▶ [What is expected]:
Everything from the line containing "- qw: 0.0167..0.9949" through the line containing "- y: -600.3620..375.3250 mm" in the listing below should be copied exactly, and nothing more.

(Materials provided begins)

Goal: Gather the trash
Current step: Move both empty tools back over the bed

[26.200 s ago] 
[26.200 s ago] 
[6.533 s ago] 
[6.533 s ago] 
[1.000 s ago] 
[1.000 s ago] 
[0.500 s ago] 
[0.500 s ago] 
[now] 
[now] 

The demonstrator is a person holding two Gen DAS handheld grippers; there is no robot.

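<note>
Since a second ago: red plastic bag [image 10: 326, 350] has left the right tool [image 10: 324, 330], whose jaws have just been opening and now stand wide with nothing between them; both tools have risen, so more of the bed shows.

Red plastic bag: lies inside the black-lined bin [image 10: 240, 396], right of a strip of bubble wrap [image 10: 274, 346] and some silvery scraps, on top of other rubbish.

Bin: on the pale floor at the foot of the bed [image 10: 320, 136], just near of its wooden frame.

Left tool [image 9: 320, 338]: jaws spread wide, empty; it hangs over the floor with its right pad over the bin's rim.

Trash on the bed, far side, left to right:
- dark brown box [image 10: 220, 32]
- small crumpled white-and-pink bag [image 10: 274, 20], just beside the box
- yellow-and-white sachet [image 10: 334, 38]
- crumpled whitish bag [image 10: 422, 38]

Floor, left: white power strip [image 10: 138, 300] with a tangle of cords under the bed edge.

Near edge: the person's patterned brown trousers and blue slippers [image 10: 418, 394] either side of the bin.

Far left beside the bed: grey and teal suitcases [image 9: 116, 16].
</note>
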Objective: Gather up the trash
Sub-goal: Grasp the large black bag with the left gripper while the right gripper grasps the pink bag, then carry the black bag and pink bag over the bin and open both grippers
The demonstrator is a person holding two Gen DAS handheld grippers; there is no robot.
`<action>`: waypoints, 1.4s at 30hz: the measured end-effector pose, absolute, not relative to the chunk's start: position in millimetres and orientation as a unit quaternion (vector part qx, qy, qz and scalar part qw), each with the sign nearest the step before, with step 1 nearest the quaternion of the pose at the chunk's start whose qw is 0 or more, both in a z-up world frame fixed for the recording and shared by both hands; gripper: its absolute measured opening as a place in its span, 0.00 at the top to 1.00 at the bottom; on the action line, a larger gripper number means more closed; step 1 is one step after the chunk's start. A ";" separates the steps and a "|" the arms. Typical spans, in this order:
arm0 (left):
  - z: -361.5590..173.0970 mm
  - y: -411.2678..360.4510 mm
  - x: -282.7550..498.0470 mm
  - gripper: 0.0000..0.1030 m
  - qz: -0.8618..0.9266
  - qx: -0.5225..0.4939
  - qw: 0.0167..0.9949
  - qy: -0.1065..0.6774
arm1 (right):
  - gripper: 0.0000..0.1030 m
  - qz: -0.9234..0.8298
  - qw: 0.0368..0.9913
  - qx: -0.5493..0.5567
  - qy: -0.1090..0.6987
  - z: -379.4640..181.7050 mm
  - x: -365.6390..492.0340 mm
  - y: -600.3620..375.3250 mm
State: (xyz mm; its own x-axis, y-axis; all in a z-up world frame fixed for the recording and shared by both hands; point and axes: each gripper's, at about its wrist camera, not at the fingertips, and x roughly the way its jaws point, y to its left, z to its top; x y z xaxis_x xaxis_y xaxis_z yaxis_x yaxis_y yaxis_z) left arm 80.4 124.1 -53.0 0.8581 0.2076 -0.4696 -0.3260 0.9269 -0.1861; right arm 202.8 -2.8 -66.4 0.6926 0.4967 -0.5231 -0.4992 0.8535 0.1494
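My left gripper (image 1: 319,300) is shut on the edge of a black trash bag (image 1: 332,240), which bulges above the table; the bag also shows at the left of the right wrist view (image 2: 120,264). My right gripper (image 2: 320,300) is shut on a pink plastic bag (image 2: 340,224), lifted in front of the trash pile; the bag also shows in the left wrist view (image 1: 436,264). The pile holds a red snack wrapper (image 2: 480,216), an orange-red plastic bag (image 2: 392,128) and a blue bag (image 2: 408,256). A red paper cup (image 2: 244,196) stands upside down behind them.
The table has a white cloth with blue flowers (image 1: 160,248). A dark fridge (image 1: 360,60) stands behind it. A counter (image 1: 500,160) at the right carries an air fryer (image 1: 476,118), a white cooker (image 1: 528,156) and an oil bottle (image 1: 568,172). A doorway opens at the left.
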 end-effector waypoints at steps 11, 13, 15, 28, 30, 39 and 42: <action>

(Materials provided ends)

▶ [Solution for this task]:
  - qw: 0.0167..0.9949
  - qy: -0.1065..0.6774
arm1 (right):
  - gripper: 0.0000..0.1030 m
  - qz: -0.9234..0.8298
  - qw: 0.0368..0.9913
  - qx: -0.5493..0.5567
  - qy: -0.1090..0.6987
  - z: -379.4640..181.7050 mm
  - x: -365.6390..492.0340 mm
  - y: -600.3620..375.3250 mm

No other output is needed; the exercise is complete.